When Volkswagen debuted the so-called “clean diesel” Jetta TDI sedan and wagon in 2009, it was regarded as something of a breakthrough. The company claimed its new diesel technology would reduce emissions—most notably soot and nitrogen oxides (NOx)—without disrupting the car’s exemplary efficiency or performance.
We now know that unsuspecting owners of some 500,000 VW diesel cars in the United States—and as many as 11 million worldwide—were all the while subjecting themselves and others on the road to extraordinarily high levels of the emissions that cause smog. The company’s CEO apologized after the U.S. Environmental Protection Agency revealed that VW used technology to produce overly forgiving results during smog tests that did not match emissions on the road.
The EPA found the VWs actually emit 40 times the standard rates of nitrogen oxides. It’s difficult to say just how damaging that was, but there is no doubt that NOx—when combined with volatile organic compounds and in the presence of sunlight—creates ground-level ozone, otherwise known as urban smog.
There is wide consensus that smog is a cause of asthma among children—and for those already affected by asthma, especially older people, smog can be fatal.
Late last year, the EPA proposed strengthening the 2008 smog standard. After lawsuits by environmental organizations in 2013, and an order by the U.S. District Court in April 2014, the EPA is expected to take final action on stricter smog standards by October 1, 2015.
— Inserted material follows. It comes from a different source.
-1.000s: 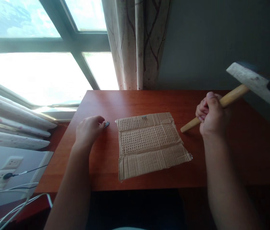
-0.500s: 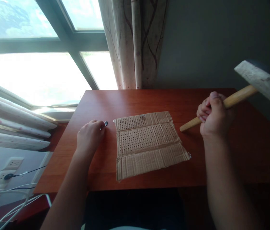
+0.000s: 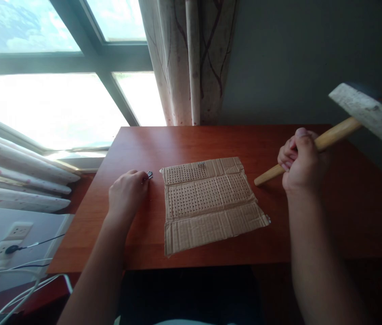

Daniel Greenbaum, president of the Health Effects Institute, an independent nonprofit research firm based in Boston, says he wasn’t surprised by the challenges facing automakers in keeping NOx in check. His organization is funded by the EPA, the auto industry, and other private funders. “What surprised me was the planned deception,” he says. “It’s sad that a manufacturer would go so far to do this.” Greenbaum is also chair of the board of directors for the International Council for Clean Transportation, the organization that first alerted the EPA and the California Air Resources Board about high levels of pollutants from two of VW’s popular diesel models, the 2012 Jetta and 2013 Passat.
Efficient diesel vehicles, while popular in Europe, were for decades barred from the all-important California market becaue of stringent laws aimed at smog—the foul haze that enveloped Los Angeles for decades. When Volkswagen and other automakers said that the new diesel vehicles were “clean,” and backed that up by robust green marketing campaigns, Americans’ long-held belief that all diesel vehicles spewed black smoke from tailpipes started to lift. Diesel sales grew from about 79,000 vehicles in 2010 to nearly 140,000 last year.
VW became a leader in the U.S. diesel market, largely because it promised efficiency and safe emissions with no compromise in axle-twisting torque. Other companies offering diesel either used relatively more expensive urea treatment systems to reduce the impact of NOx or reduced performance to meet pollution standards.
Diesel cars are very efficient, burning less fossil fuel—and therefore reducing greenhouse-gas emissions per mile relative to most gas-powered cars. Yet it’s unlikely that they will ever be as clean as hybrids or electric cars, especially when it comes to local air quality. With the filters, scrubbers, and special treatment systemsinvolved in so-called “clean diesel” technology, they can come closer. But the VW scandal reveals that at least some reduction in performance might be required. VW’s “no compromise” message now rings false.
More importantly, Dieselgate will likely bring unprecedented public attention to the detrimental impact of smog-forming NOx emissions. While not visible like plumes of black clouds and not carcinogenic like particulate matter, high NOx emissions will nonetheless become a reason for U.S drivers to steer clear of diesel cars—regardless of how much fun they are to drive.